-- Opening Marker --

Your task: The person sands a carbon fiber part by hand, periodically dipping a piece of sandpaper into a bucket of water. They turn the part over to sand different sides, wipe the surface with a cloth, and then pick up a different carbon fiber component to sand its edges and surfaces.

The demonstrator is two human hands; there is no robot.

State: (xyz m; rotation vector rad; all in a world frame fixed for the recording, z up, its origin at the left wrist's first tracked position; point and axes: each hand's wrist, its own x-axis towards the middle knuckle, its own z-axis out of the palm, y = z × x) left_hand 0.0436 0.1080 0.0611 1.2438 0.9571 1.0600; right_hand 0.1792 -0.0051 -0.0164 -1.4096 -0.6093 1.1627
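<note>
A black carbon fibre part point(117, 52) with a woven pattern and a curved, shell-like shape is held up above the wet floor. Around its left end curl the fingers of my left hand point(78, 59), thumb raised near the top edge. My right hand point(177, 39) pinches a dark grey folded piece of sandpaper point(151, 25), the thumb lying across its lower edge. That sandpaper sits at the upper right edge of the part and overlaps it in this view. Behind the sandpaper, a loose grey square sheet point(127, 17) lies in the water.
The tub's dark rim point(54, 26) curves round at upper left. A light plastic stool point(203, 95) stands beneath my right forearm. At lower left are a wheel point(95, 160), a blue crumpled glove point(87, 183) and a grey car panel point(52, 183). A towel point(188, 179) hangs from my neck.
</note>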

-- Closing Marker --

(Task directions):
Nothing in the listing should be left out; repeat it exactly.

(Response to this exercise):
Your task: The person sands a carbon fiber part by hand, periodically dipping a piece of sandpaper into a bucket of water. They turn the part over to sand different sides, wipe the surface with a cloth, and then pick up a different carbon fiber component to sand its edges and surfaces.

The demonstrator is two human hands; there is no robot.

State: (xyz m; rotation vector rad; all in a world frame fixed for the recording, z up, its origin at the left wrist's first tracked position; point and axes: each hand's wrist, its own x-axis towards the middle knuckle, its own z-axis out of the palm, y = z × x) left_hand 0.0436 0.1080 0.0611 1.2438 0.9571 1.0600; right_hand 0.1792 -0.0051 -0.0164 -1.4096 -0.6093 1.1627
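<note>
A black carbon fibre part point(117, 52) with a woven pattern and a curved, shell-like shape is held up above the wet floor. Around its left end curl the fingers of my left hand point(78, 59), thumb raised near the top edge. My right hand point(177, 39) pinches a dark grey folded piece of sandpaper point(151, 25), the thumb lying across its lower edge. That sandpaper sits at the upper right edge of the part and overlaps it in this view. Behind the sandpaper, a loose grey square sheet point(127, 17) lies in the water.
The tub's dark rim point(54, 26) curves round at upper left. A light plastic stool point(203, 95) stands beneath my right forearm. At lower left are a wheel point(95, 160), a blue crumpled glove point(87, 183) and a grey car panel point(52, 183). A towel point(188, 179) hangs from my neck.
</note>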

This is the complete output.